▸ **WHAT TO DO**
Take the lines below beginning at the line that has "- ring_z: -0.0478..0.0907" and stopping after the line that has "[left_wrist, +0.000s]", and print them exactly as they are, with no other lines.

▸ **GIVEN INFORMATION**

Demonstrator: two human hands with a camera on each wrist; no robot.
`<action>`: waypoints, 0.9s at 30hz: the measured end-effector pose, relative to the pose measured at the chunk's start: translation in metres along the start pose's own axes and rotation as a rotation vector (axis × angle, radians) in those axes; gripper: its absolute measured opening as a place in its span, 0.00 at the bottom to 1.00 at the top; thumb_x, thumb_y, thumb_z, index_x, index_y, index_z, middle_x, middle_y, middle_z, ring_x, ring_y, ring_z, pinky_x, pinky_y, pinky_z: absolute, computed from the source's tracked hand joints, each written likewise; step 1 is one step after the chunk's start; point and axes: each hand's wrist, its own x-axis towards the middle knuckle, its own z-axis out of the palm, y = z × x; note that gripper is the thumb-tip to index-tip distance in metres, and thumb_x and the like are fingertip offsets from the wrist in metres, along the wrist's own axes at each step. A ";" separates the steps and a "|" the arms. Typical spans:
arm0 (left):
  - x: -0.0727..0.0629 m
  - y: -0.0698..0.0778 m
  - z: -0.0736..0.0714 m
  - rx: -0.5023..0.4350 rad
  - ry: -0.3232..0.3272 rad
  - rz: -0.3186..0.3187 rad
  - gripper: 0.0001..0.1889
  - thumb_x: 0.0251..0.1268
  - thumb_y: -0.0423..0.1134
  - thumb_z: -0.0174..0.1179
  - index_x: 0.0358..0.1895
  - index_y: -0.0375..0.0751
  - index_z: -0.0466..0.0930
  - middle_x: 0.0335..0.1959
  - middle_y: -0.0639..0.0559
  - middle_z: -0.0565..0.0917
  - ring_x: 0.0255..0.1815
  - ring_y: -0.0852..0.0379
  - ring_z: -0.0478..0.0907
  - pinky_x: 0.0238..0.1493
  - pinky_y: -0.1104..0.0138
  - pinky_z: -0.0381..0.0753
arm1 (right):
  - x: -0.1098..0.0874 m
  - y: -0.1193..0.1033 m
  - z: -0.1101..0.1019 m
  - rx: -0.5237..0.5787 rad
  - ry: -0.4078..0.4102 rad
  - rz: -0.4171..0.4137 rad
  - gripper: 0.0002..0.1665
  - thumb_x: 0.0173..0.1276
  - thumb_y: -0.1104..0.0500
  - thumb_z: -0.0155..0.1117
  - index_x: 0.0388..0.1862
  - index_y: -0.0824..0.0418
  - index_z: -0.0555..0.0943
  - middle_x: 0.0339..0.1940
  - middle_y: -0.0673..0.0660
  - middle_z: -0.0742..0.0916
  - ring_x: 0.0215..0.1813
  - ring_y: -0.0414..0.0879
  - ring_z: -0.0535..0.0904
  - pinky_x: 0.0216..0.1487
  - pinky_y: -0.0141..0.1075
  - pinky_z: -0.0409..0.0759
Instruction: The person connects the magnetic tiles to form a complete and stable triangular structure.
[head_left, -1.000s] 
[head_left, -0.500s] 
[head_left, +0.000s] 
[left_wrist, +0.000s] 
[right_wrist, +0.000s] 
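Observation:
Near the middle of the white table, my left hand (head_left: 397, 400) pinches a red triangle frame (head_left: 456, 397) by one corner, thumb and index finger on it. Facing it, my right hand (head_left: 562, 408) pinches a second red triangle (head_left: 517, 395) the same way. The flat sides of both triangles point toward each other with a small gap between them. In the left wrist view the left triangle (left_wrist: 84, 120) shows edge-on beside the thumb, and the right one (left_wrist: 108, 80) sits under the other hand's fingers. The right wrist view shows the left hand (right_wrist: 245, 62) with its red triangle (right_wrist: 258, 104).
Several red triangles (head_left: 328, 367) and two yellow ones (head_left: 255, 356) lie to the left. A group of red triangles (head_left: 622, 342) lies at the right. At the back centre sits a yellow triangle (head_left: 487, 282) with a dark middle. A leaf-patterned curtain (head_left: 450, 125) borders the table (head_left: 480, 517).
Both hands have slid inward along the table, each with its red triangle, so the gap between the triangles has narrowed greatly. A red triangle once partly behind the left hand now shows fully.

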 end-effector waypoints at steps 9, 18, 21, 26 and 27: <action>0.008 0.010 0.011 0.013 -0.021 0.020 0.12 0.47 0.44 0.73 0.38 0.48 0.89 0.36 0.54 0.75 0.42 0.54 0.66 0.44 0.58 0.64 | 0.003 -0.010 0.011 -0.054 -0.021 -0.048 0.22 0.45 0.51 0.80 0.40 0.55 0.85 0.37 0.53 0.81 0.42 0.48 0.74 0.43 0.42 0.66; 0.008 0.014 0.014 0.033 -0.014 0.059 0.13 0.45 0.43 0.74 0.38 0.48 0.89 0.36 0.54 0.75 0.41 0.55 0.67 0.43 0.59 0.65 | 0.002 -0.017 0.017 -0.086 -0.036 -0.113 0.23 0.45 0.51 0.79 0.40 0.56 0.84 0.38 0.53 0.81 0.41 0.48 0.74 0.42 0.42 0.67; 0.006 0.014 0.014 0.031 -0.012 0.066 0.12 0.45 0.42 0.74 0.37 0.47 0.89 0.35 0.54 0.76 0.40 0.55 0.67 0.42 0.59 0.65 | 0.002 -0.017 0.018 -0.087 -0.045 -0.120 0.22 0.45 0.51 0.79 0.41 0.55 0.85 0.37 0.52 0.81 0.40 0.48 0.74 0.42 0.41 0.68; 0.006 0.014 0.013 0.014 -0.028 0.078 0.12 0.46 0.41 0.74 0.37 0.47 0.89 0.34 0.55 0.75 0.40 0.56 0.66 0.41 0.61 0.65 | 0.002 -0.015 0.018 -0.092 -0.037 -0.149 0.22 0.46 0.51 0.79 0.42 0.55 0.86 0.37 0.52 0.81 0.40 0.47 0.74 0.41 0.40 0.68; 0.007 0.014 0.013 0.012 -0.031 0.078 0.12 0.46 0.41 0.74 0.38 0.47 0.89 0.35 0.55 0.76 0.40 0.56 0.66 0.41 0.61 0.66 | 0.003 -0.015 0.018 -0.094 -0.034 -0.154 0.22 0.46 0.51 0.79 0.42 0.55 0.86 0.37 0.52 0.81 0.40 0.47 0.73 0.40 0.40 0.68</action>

▸ **SOLUTION TO THE PROBLEM**
  - ring_z: -0.0478..0.0907
  - pinky_x: 0.0238..0.1493
  - pinky_y: -0.1104..0.0138
  - pinky_z: -0.0381..0.0753
arm1 (right):
  - x: -0.1098..0.0874 m
  - y: -0.1193..0.1033 m
  - z: -0.1101..0.1019 m
  - rx: -0.5237..0.5787 rad
  - ry: -0.4078..0.4102 rad
  - rz: -0.4171..0.4137 rad
  - gripper: 0.0002..0.1665
  - thumb_x: 0.0173..0.1276
  - thumb_y: -0.1104..0.0500
  - thumb_z: -0.0155..0.1117
  - index_x: 0.0388..0.1862
  - index_y: -0.0824..0.0418
  - index_z: -0.0555..0.0943
  - middle_x: 0.0339..0.1940
  - middle_y: -0.0673..0.0660
  - middle_z: -0.0742..0.0916
  - ring_x: 0.0215..0.1813
  - ring_y: -0.0414..0.0879
  - ring_z: -0.0535..0.0904
  - pinky_x: 0.0216..0.1487
  - pinky_y: -0.0141..0.1075
  - pinky_z: -0.0409..0.0759
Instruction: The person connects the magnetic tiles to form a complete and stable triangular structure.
[head_left, -1.000s] 
[head_left, -0.500s] 
[head_left, +0.000s] 
[left_wrist, +0.000s] 

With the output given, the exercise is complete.